Q. What foods or liquids should someone concerned about their breath avoid like the plague?

A. Onions, garlic, acidic foods or drinks like coffee, alcohol, candy - bacteria have a feast on these types of foods.

Q. Why is it that some people don't even realize their breath stinks while everyone around them can smell it easily?

A. Sometimes people can and can't tell if their breath smells. It could be that their sense of smell isn't as good as others; smokers usually don't smell smoke on themselves because they are used to the smell. And then, there are those people who just don't care if they offend anyone.

Q. Are there underlying illnesses or health conditions that can be responsible for chronic bad breath?

A. Sure, if your dentist says your mouth is healthy he or she may tell you to see a physician. Some illnesses that may cause bad breath include respiratory tract infections, post nasal drip, chronic sinusitis, bronchitis, G.I. disorders, liver or kidney aliments, reflux, ulcers, or hypoglycemia.

Q. What about tongue scrapers - are these an effective tool and what are the proper ways to use them?

A. Tongue scrapers are great, but you can use a toothbrush as well. Whichever one you use, start at the back of your tongue and scrape (or move the brush) forward towards the tip of your tongue. Do this 3-4 times.

Q. What about chewing gum or eating mints to combat bad breath?

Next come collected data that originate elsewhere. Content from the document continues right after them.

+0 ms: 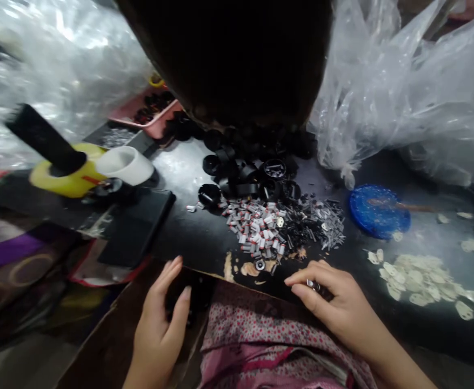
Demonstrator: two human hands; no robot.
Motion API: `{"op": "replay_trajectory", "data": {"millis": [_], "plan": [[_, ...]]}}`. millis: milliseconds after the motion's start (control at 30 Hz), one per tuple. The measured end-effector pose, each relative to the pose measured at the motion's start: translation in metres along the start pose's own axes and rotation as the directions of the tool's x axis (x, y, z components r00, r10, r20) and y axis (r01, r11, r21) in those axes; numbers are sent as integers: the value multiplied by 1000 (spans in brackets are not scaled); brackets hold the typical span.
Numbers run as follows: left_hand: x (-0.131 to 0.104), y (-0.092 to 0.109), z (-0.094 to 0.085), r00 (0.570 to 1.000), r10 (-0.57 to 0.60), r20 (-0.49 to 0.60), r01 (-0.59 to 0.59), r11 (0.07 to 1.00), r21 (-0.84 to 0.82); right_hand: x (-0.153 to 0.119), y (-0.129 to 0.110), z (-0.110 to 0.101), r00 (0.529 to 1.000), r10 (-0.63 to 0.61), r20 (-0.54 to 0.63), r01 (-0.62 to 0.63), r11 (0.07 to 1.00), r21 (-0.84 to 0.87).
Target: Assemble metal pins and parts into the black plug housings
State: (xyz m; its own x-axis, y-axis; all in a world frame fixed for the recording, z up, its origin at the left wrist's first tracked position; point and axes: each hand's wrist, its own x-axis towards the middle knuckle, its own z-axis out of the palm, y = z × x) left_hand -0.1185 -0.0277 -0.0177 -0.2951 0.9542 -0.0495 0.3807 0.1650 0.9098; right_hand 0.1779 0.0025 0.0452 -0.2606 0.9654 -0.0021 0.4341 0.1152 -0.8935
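My left hand [161, 319] is at the table's front edge, thumb and fingers apart, with nothing seen in it. Resting near the edge on the right, my right hand [334, 302] is closed around a small dark, shiny metal object [318, 288]. Between and beyond the hands lies a heap of small grey cylinders with red ends [259, 227]. Beside it are dark small parts [299, 224] and grey pins [332, 221]. Black round caps [240, 178] are piled behind. A small round piece [260, 265] sits near the edge.
A blue lid [378, 210] and pale flat discs [421, 278] lie on the right. On the left are a dark flat phone-like object [139, 227], a yellow tape roll [64, 178], a white ring [125, 165] and a pink tray [155, 121]. Plastic bags [382, 97] hang behind.
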Motion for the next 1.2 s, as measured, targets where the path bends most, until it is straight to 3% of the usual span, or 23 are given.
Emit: {"op": "replay_trajectory", "data": {"millis": [133,233,300,367,433,500,533,600,733,833,900,1000,1067,1133,1200], "plan": [[77,47,31,938,345,30,-345,924,162,-1,-5,4,996,-29,85,34,998,-61],[132,60,48,909,416,15,-408,885,224,-6,-3,0,997,40,64,-33,994,-107],[148,59,52,908,420,12,-412,885,216,-8,1,-3,995,83,51,-78,992,-102],[141,57,52,901,432,-32,-417,884,214,-7,2,-4,994,105,42,-101,992,-77],[116,57,52,881,469,-67,-452,874,177,-3,-1,-2,991,133,19,-133,991,-26],[79,62,56,872,490,28,-490,870,46,4,-5,0,984,179,7,-179,982,66],[60,65,60,870,466,160,-462,884,-68,8,-7,1,980,201,11,-201,973,111],[25,71,70,844,376,384,-281,918,-280,14,-10,4,974,227,21,-227,962,149],[-17,79,95,900,52,432,165,878,-449,16,-9,7,973,231,-30,-227,969,99],[-26,75,104,836,-122,535,429,753,-499,11,-7,10,972,229,-57,-225,972,72],[-27,70,103,812,-168,559,487,724,-489,7,-6,11,971,237,-33,-236,971,31],[-25,62,94,823,-236,517,512,702,-495,8,-4,11,980,194,52,-192,981,-41],[-21,61,90,848,-276,452,513,641,-571,13,-2,11,991,125,43,-115,977,-180],[-15,63,88,866,-309,394,501,561,-659,22,0,13,998,64,3,-57,910,-411],[-8,67,90,866,-321,384,500,513,-698,32,1,16,999,37,-13,-38,786,-617]]}}
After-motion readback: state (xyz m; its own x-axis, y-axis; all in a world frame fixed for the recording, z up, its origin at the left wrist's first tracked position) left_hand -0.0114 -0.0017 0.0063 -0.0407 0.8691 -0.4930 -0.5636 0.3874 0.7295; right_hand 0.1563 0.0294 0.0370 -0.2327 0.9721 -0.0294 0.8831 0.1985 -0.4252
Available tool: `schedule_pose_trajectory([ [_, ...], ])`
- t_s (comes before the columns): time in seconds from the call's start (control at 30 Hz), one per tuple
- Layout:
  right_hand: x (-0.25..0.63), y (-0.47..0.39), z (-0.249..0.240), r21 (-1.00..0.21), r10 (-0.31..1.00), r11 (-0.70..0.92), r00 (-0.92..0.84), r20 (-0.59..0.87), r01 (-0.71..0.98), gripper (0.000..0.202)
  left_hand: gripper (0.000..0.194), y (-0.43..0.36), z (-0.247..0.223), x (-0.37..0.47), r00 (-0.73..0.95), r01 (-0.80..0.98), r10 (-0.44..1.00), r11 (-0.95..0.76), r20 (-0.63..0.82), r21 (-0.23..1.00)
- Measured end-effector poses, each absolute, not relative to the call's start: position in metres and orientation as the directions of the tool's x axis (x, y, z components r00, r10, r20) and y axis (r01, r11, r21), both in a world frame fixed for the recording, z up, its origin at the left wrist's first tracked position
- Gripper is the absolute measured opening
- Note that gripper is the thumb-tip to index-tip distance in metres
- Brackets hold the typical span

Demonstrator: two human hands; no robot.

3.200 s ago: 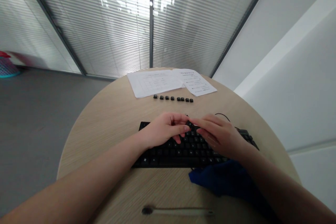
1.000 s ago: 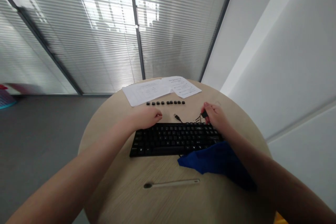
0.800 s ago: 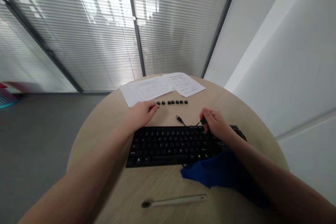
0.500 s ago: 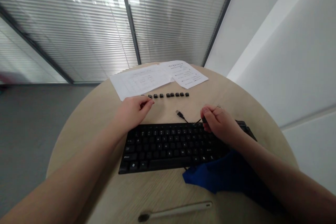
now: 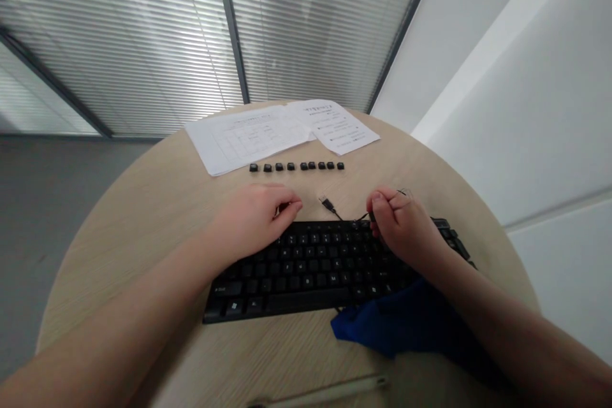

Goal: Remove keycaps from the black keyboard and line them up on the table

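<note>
My left hand (image 5: 261,217) hovers over the upper left of a black keyboard (image 5: 306,299), its fingers curled and thumb close to the forefinger; I see nothing in it. Over the keyboard's upper right, my right hand (image 5: 399,220) is closed in a fist around what looks like a wire keycap puller (image 5: 405,192). Only thin wire shows above the knuckles, and a dark bit by the thumb. Beyond the hands lies a row of loose black keycaps (image 5: 291,166). Between the hands, a USB plug (image 5: 327,204) on a black cable rests at the keyboard's back edge.
Printed sheets of paper (image 5: 248,140) lie at the far side of the round wooden table (image 5: 167,191). A blue cloth (image 5: 382,325) is bunched under my right forearm. A pale-handled brush (image 5: 335,390) lies at the near edge. Blinds and a white wall stand behind.
My left hand has drawn back from the left end of the keycap row toward the keyboard, uncovering the leftmost keycaps. My right hand stays nearly in place. The view has shifted slightly.
</note>
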State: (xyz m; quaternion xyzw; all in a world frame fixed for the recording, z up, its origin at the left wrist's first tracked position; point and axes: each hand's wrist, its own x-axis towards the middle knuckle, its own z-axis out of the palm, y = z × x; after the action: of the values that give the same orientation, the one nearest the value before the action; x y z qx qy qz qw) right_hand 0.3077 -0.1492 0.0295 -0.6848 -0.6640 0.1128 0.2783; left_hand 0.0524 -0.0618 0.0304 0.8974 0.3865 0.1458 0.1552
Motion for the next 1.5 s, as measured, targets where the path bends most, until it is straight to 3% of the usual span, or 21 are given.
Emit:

A. Gum, mints and mouthwashes usually mask the odors. But you need to manually remove the bacteria (plaque) from your mouth. If you are doing this and you still have bad breath, you may need to use a special antimicrobial rinse (you can get this from your dentist), or see your gastroenterologist.

Q. Can old fillings or cavities be responsible for bad breath?

A. Cavities and old fillings with cavities (decay) underneath them can certainly cause bad breath. But remember: just because you have fillings in your mouth doesn't mean that they will cause bad breath.

Q. Finally, if there is someone with chronic bad breath, what's a nice way (or is there a nice way) of telling them?

A. Tough...if it's a loved one- just be honest and say it- they'll appreciate it. If it's a friend or a co-worker- offer them a piece of gum (hopefully you have a pack of gum handy!).